B A B 2 6

1.1K 100 40
                                    

||26||
W h a t D o W e K n o w ?

------

The past is in the past, but what happened in the fast surely has an effect on the future.

------

Sean menghela napas gusar. Sudah sekitar satu jam lebih Bella berada di dalam ruangan bersama psikiater itu. Mungkin itu hanya dirinya yang paranoid, tapi entahlah, Sean tak bisa menjelaskan perasaan yang menggerogoti dirinya saat ini.

"Nak, mau ini?"

Lelaki itu berbalik mengikuti sumber suara dan mendapati Naya sedang menyodorkan sebungkus buah potong yang masih terlihat segar. Pastinya, baru dibeli. "Nggak usah, Tan. Masih kenyang."

"Tante berkeras." ucapnya yang membuat Sean lalu mengambil sepotong besar semangka berwarna merah yang cukup menggugah selera.

Naya sebenarnya ingin membahas tentang Bella dengan temannya di sampingnya itu, tetapi dia tak tahu bagaimana caranya. Anak laki-laki di sampingnya tampak sangat khawatir dengan keadaan keponakannya.

"Kamu nggak capek berdiri terus, nak?"

Sean menggeleng, lalu membetulkan posisinya yang sedang bersandar di salah satu pilar biru muda yang menghadap ke taman kecil rumah sakit. "Nggak apa-apa, Tan."

Wanita paruh baya itu menghela napas. "Kamu sebegitu khawatirnya sama Bella? Kamu nggak takut semisal Papa kamu nanti marah karena tahu kamu diskors?"

Terlalu banyak kejadian di saat yang bersamaan. "Entahlah, Tan. Di satu sisi, lama-lama saya nggak peduli sama itu lagi. Tapi di sisi lain, saya merasa bersalah karna pasti orang tua saya menaruh harapan yang besar soalnya saya anak tunggal,"

Lelaki itu menghela napas. Memperhatikan orang-orang yang berlalu-lalang di depannya. Menatap taman kecil dengan beberapa pohon bonsai yang dibentuk sedemikian rupa, juga dengan sebuah kolam ikan kecil dimana beberapa anak kecil sedang bermain, atau sekedar melihat-lihat ikan.

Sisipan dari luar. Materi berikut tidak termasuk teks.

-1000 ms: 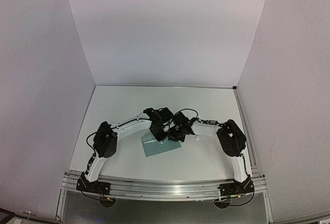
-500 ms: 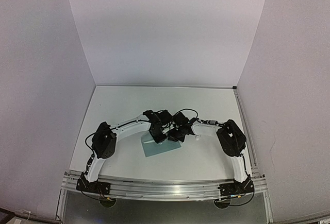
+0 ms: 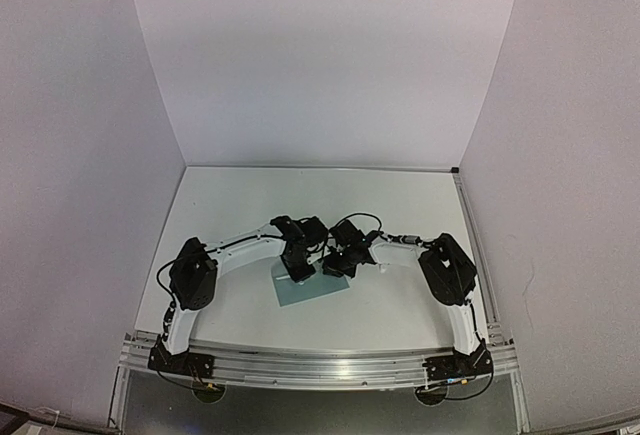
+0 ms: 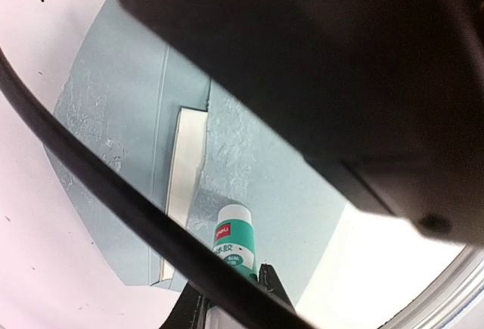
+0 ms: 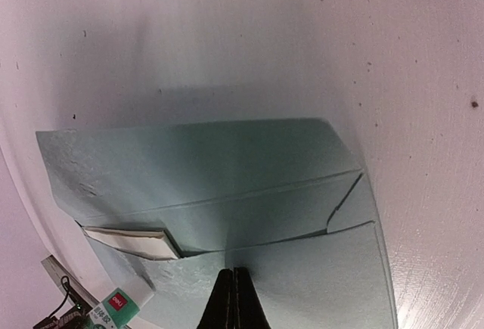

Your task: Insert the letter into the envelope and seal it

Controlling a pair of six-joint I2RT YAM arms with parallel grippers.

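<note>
the right gripper (image 5: 233,299) is clenched: its two fingers are pressed together with no gap and nothing is between them. their tips stand over the envelope (image 5: 227,185), which lies flat on the white table (image 5: 227,41). whether the tips touch the paper i cannot tell.

the envelope is teal, a wide rectangle. ahead of the right fingers its surface is smooth and a thin fold line runs across it. directly under the tips the paper looks rough and grainy. on the right side of the fingers one short slanted edge shows where two panels meet. if the flap is stuck down i cannot tell.

the letter (image 5: 128,240) is inside the envelope. only a narrow pale cream strip of it shows, coming out of a slit to the left of the right fingers. no border or text can be seen on this strip.

the left gripper (image 4: 227,297) is grasping a glue stick (image 4: 233,231), green with a white cap and a red label. the cap points forward from the fingers, over the grainy part of the envelope, and the cream strip is just left of it. a black cable (image 4: 98,178) crosses in front of this view.
</note>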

Naya tak lagi mencoba membahas topik tersebut. Dia menyadari bahwa anak laki-laki di hadapannya ini sudah cukup mengerti dengan apa yang dilakukannya, dan berharap bahwa dia bisa mempertanggungjawabkan semuanya.

"Kok Bella lama banget, Tan?"

"Biasanya memang agak lama. Tante nggak tau apa yang mereka bicarakan, tapi seharusnya itu membuat Bella lebih baik," jawabnya.

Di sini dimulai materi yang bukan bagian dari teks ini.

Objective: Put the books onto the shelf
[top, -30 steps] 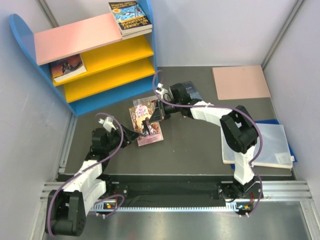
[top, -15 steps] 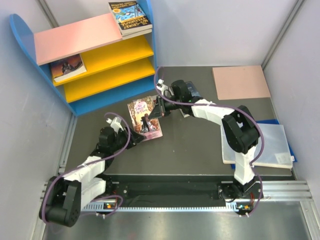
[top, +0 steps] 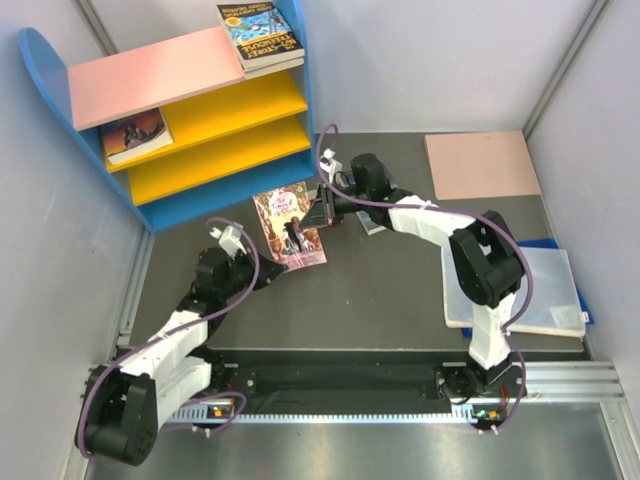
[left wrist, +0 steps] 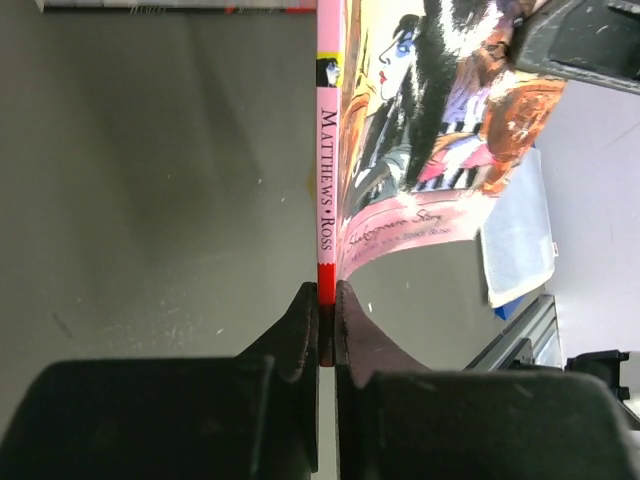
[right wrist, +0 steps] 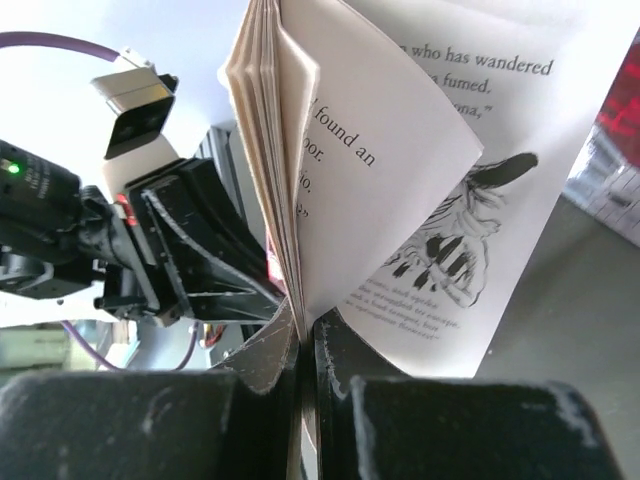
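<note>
The pink-purple book (top: 289, 225) hangs between both arms in front of the shelf (top: 60, 90). My left gripper (top: 262, 271) is shut on the lower end of its spine (left wrist: 327, 180); the fingertips (left wrist: 304, 305) pinch the red spine end. My right gripper (top: 322, 213) is shut on the opposite edge, its pages (right wrist: 330, 150) fanning open above the jaws. A blue-yellow cartoon book (top: 260, 33) lies on the shelf's pink top board. A dark orange-brown book (top: 135, 134) lies on the upper yellow board. Another book (top: 372, 223) lies mostly hidden under the right arm.
A flat pink board (top: 483, 165) lies at the back right of the dark table. A pale blue-white pad (top: 525, 290) sits by the right arm's base. Grey walls close in on both sides.
My left gripper moved in and shut on the book's spine end. The book shifted a little toward the shelf, with the right gripper still clamped on it.
</note>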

Sean manggut-manggut. "Emangnya Bella nggak pernah cerita ya, Tan? Tentang apa yang dia bicarain sama psikiaternya atau apa gitu,"

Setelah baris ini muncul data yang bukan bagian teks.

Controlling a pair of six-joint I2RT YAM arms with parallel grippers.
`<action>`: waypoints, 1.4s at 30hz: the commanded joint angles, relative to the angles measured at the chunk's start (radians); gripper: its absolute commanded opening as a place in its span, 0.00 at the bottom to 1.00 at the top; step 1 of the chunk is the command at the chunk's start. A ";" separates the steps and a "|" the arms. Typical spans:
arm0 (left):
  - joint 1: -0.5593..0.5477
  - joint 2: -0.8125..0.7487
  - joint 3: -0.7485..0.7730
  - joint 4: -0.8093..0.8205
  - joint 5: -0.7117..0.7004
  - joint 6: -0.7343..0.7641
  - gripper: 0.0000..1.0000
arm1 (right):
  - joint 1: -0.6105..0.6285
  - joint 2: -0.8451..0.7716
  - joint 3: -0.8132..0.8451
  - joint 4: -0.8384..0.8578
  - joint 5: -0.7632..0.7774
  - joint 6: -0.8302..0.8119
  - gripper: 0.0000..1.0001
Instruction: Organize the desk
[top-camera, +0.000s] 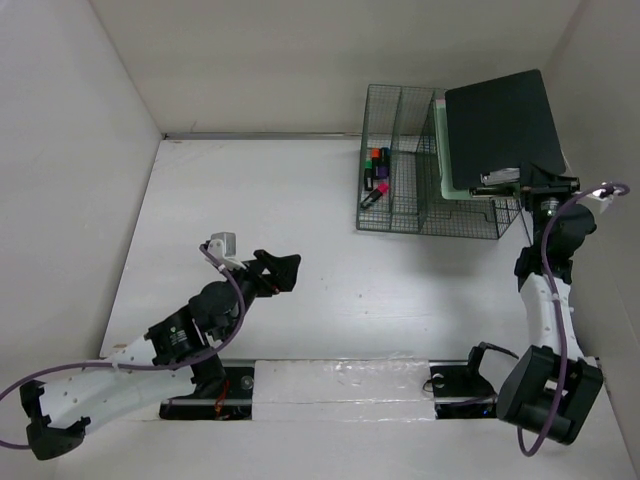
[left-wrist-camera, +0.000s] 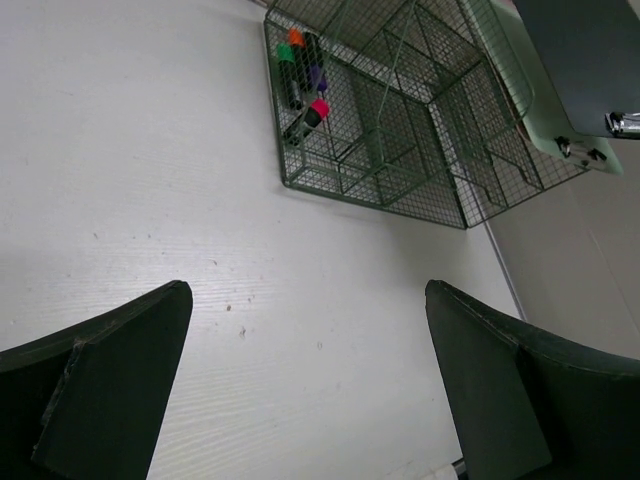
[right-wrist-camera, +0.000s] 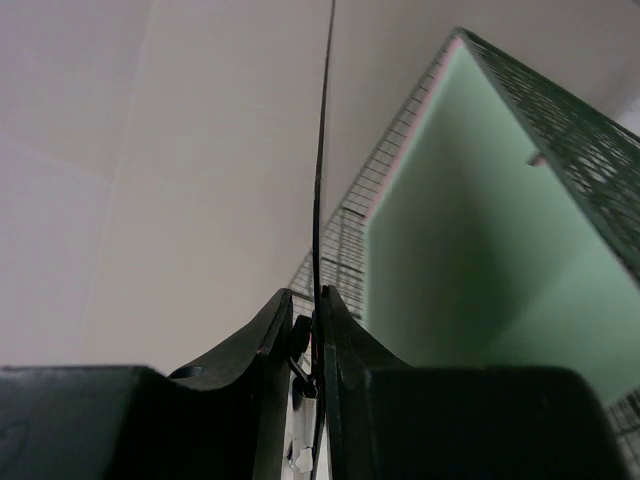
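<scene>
1. Top external: right tool (top-camera: 528, 182) pinches a thin, flat black board (top-camera: 500, 120) by its edge, the green wire-mesh rack (top-camera: 400, 215) just beside it.
2. Jaws spread wide, the left tool (top-camera: 283, 270) hangs over the smooth, matte white tabletop (top-camera: 300, 190).

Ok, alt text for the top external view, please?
The right gripper pinches a black clipboard by its near edge, holding it over the right end of a green wire rack at the back of a white desk. Markers lie in the rack's left section. The left gripper hangs open over the desk.
</scene>
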 joint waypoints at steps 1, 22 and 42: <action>-0.004 0.033 0.004 0.060 0.001 0.004 0.99 | -0.011 0.027 -0.009 0.112 -0.089 0.031 0.00; -0.004 0.063 0.009 0.072 -0.006 0.012 0.99 | -0.011 0.093 0.071 -0.090 -0.120 -0.147 0.29; -0.004 0.083 0.021 0.097 0.055 0.024 0.99 | 0.060 0.002 0.290 -0.618 0.376 -0.528 1.00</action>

"Nggak," Naya menggeleng pelan, "Tapi Tante nggak bakal maksa dia, nggak bagus. Tante tunggu sampai dia sendiri yang mau membuka diri."

Sebuah senyuman terbit di wajah Sean. Dia kembali menatap anak-anak yang bermain di kolam kecil itu, dan tertawa kecil ketika melihat seorang anak laki-laki mencipratkan air ke baju anak perempuan di sebelahnya, membuat adik kecil itu mengomel lalu mencubitinya.

Refleks, Sean menghampiri kedua anak itu. "Hei, jangan dicubit dong temannya," ucapnya seraya mengusap kepala anak perempuan itu.

"Dia bukan teman aku om, kakak aku nih!! Usil banget main air sampai kena baju aku," omelnya seraya memegangi bagian bajunya yang basah.